Do ponto de vista do pragmatismo reinante atualmente, as propostas éticas e estéticas daquela época podem parecer ao mesmo tempo pretensiosas e ingênuas.  Mas sua radicalidade expressa no fundamental uma ruptura com uma ordem que combinava o pior do conservadorismo, da repressão e da dubiedade moral. Apresentava um novo olhar que em muitos aspectos é aceito e adotado cotidianamente na sociedade contemporânea.

 

No contexto das comemorações, é notável a participação dos “releitores” da utopia. Em especial, a de um afamado personagem, “neé” candidato a prefeito de uma importante capital e lembrado por sua participação política naquele período. Esse senhor afirma que a herança da contracultura atualmente se articula … na web.

 

Os que vivem da e trabalham na web, sabem quanto é tola essa afirmação. O espaço da internet, como pude observar em outros artigos, traz em si uma nova proposta multidirecional inédita, mas ainda assim é um eixo de negócios e de comunicação e não uma proposta cultural e política.

 

É uma plataforma  que serve como meio para a difusão de mensagens publicitárias, venda de produtos, comunicação de notícias, rede de contatos e de encontros.
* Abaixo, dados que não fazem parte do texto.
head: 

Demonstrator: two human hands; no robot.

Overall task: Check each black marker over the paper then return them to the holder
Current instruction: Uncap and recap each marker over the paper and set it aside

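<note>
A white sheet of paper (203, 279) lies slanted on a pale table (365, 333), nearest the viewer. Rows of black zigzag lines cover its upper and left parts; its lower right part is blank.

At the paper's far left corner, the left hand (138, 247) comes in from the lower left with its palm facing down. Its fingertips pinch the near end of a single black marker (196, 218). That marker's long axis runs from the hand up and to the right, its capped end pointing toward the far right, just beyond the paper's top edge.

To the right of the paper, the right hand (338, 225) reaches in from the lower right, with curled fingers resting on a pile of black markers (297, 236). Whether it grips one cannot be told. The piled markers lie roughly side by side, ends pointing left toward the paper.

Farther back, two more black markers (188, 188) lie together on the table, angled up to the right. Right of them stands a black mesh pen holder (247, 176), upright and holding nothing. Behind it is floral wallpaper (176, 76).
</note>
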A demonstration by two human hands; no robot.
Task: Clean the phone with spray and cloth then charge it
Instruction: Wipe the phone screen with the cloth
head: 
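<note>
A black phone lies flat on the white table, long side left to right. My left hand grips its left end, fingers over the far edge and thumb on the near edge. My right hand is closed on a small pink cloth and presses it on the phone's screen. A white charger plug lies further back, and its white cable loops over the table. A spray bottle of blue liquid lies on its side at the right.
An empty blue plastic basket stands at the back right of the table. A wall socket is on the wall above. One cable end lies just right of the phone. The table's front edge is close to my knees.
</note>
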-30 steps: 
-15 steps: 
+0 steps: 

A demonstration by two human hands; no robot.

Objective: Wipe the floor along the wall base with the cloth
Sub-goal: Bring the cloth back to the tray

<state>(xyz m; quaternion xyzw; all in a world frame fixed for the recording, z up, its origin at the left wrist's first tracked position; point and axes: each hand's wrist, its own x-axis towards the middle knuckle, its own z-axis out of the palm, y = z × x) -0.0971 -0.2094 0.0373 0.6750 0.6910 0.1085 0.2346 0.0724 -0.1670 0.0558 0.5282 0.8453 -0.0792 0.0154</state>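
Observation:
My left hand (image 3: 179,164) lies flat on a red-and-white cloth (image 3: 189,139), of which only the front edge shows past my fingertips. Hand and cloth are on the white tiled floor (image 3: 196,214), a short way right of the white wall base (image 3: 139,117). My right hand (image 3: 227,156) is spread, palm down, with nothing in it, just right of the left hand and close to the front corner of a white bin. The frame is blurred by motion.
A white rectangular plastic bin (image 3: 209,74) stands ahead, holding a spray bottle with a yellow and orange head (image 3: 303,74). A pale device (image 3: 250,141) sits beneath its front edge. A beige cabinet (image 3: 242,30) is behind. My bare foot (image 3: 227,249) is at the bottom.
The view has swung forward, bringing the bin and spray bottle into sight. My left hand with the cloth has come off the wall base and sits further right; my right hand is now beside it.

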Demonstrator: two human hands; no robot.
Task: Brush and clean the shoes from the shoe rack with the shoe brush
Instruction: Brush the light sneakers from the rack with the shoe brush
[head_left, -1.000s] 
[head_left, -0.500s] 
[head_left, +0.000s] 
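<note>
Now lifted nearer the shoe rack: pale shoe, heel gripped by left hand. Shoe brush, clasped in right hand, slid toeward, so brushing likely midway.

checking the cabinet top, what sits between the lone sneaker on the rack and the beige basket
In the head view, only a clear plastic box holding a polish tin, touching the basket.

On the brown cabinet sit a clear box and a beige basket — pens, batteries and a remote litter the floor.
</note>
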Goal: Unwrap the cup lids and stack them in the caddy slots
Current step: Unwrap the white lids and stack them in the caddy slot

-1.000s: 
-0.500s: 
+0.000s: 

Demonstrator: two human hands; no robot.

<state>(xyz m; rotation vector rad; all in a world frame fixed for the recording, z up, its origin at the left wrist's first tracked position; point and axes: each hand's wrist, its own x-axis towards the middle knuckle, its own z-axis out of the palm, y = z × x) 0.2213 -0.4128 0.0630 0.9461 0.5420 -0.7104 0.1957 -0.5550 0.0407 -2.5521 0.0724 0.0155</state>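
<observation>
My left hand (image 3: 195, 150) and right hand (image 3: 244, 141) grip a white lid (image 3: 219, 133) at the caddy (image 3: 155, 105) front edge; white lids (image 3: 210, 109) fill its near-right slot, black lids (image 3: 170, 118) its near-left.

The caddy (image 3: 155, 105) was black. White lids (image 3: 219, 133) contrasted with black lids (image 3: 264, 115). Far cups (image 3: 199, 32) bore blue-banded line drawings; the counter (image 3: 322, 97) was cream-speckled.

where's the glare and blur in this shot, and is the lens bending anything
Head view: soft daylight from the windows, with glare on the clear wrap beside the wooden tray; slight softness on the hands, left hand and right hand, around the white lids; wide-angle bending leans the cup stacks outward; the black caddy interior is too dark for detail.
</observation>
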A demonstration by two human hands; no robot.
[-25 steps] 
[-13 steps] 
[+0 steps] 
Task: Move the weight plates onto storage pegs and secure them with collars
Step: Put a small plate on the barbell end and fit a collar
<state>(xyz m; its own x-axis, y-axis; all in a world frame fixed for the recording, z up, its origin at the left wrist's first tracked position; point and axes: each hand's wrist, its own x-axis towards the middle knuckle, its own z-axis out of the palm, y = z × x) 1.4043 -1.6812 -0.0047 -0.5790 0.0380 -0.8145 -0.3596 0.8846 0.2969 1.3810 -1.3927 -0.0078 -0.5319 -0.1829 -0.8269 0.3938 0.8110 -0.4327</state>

A internet é tão alternativa hoje como o mimeógrafo o foi para a geração de poetas udigrudi – ou seja, absolutamente nada representa além de um artefato técnico e neutro.

 

Menos avisados, como o candidato em questão, confundem a aura de novidade e pioneirismo que cercou o lançamento da internet e a acompanhou por esses poucos anos de existência com algum  significado transcendentemente cultural.

 

Os pioneiros da aviação ou da prensa, os primeiros mecânicos de automóveis ou  radialistas de primeira hora também tiveram o privilégio de participar de importantes mudanças tecnológicas, avanços fundamentais para a humanidade. Mas nem por isso foram elencados como os transformadores diretos dos paradigmas culturais de sua época. Esses são outros. Mais dificilmente reconhecidos pelo “status quo” no primeiro momento.